As with God's House Hospital complex other buildings required decisions to be made; for example, halls and warehouses needed to be created. Simple structures were constructed, and height data was gauged from similar buildings that survive today. For example, warehouses were sized according to Wool House, and halls sized according to the heights of large town houses such as 58 French Street. It was necessary to scale some versions of these buildings down as Burgess details some warehouses as much smaller than others. Common sense was therefore employed and such buildings were based on similar structures and then scaled as necessary. Canute's Palace was converted into a warehouse in the thirteenth or fourteenth century; it was thus modelled in this role. The door was placed where excavation showed it to be, and the rear window mirrored and placed on the front. The final major problem was how to represent the shape of medieval plots as laid out by Burgess (1976). Excavation had shown that the buildings took up the front of the plot, but did not occupy a substantial amount of it. Therefore gardens were created; it is likely there would have been gardens for a large number of the tenements as the Terrier-derived plan seems to have accounted for. It was not known what these gardens may have held structurally, if anything, so low fences were erected to mark out the plots and a grass material places on the ground. The fences were given a light wood material to fit in with the overall style of the model. To further anchor the fact that these are gardens trees were added to some of them. These areas were created as such to ensure clear and simple definition of the medieval plots.
Presenting the Model
Once the model was created it was necessary to create stills for presentation within the museum. These were done of individual elements of the town and the town as a whole. Different renders were also produced based on the level of certainty for elements of the town. For example, renders were produced of the structures that stand today, including those based on archaeological evidence, and also renders of a conjectural complete town. In this way the audience will be able to differentiate between conjecture and more factually based information. Animations will be created in the future of the model; indeed these animations have been set up and will be rendered as soon as possible.

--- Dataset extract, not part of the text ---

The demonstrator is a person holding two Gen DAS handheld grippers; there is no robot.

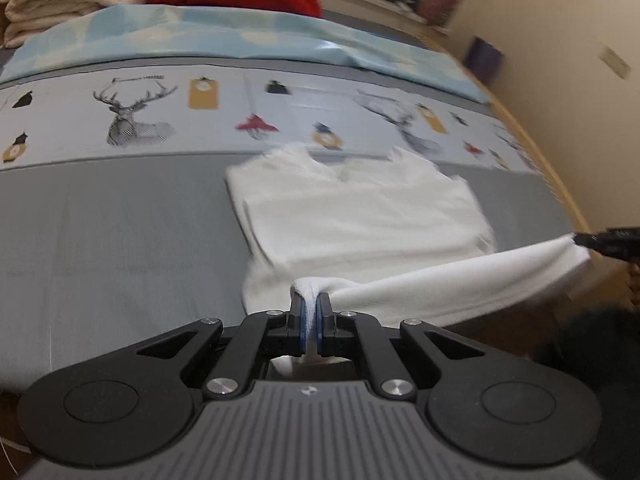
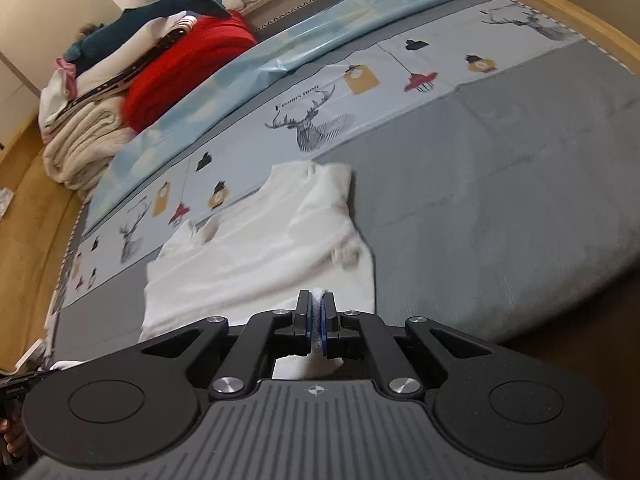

Fig. 8. A still render of the finished model of Southampton as it might have looked in 1454.
The created model was by necessity simplistic. It is intended that the model is improved over time and enhanced with any new data when these become available. Future work will include higher quality output; for example through the use of more advanced lighting techniques, as it has been the case with 58 French Street (Fig. 9). Interaction with the model is also envisaged to allow a greater level of engagement with a museum visitor than merely looking at images and videos. Indeed an example using 58 French Street has already been created using VR4MAX.
Fig. 9. Model of 58 French Street with advanced lighting.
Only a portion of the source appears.